If sola scriptura is the only infallible rule of faith, why does it produce mutually exclusive doctrines of salvation, all claiming to follow the same Bible?

Reformed theology teaches perseverance of the saints, meaning salvation cannot be lost.
Arminians argue that a true believer can fall away and be lost.
Free Grace theology claims that a single act of belief guarantees salvation regardless of how one lives afterward.
Wesleyans maintain that ongoing holiness is required in order to remain saved.

These positions cannot all be true at the same time because they contradict one another, yet each appeals to Scripture alone as its authority and even claims the Holy Spirit is guiding them. This is a FATAL problem. People new to the faith are completely lost trying to figure out which theology is correct, and these aren't minor disagreements.

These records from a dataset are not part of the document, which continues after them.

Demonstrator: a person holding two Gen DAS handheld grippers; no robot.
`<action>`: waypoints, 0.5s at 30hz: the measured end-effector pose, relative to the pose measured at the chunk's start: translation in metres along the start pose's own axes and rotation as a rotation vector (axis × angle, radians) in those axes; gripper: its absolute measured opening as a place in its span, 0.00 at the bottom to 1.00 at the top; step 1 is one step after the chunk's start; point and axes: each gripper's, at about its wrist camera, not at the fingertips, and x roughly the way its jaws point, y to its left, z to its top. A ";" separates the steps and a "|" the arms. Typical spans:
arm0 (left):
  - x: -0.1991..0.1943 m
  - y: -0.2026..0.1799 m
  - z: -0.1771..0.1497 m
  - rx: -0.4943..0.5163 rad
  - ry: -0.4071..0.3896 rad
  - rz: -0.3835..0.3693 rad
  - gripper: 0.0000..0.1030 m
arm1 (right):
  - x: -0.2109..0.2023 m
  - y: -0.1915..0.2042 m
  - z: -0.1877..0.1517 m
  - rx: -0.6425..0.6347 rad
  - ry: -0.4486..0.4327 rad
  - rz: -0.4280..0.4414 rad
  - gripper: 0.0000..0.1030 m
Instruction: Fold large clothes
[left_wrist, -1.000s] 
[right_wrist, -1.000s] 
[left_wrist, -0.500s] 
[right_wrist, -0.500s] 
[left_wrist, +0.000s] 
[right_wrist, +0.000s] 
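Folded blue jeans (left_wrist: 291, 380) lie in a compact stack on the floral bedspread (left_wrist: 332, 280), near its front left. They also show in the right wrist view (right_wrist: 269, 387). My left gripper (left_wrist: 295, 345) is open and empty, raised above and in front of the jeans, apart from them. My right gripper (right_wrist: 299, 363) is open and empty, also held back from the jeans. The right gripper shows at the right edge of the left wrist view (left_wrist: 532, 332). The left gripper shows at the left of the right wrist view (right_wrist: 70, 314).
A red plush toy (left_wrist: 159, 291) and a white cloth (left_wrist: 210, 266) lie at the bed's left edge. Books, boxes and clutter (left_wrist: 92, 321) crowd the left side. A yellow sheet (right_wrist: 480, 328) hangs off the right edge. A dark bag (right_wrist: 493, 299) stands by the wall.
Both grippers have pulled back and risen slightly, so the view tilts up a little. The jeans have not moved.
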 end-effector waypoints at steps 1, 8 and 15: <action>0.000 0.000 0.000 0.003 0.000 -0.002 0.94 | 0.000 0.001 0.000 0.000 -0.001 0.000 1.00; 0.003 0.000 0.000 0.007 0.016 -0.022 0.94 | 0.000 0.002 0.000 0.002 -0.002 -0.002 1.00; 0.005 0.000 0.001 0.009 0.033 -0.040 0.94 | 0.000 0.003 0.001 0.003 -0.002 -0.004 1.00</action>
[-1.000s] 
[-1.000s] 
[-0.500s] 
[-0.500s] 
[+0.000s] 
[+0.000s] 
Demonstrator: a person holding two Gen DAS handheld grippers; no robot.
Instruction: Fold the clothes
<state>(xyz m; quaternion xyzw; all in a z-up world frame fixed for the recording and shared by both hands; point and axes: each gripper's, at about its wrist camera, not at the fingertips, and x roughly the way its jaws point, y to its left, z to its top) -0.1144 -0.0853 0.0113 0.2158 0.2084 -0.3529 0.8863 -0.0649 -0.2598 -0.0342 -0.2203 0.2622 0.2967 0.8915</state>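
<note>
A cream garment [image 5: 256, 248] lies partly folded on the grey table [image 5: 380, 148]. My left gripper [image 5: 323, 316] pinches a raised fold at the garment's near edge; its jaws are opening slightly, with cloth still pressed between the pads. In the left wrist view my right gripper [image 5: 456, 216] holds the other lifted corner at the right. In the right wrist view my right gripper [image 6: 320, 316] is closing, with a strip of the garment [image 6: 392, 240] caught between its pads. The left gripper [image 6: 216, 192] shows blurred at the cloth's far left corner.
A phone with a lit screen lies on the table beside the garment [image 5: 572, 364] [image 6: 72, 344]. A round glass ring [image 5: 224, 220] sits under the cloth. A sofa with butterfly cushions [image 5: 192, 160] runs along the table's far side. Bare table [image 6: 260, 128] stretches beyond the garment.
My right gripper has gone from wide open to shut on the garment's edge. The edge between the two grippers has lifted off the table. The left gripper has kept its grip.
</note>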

They are massive contradictions that directly shape how someone lives, how they understand salvation, and how they see God Himself.

If Scripture alone were meant to function as a self-interpreting rule of faith, it would not leave sincere believers choosing between contradictory gospels with no authoritative way to resolve them.



What's ironic about your defense of tradition is tradition led to current Catholic doctrine, which based on your comments, you completely disagree with.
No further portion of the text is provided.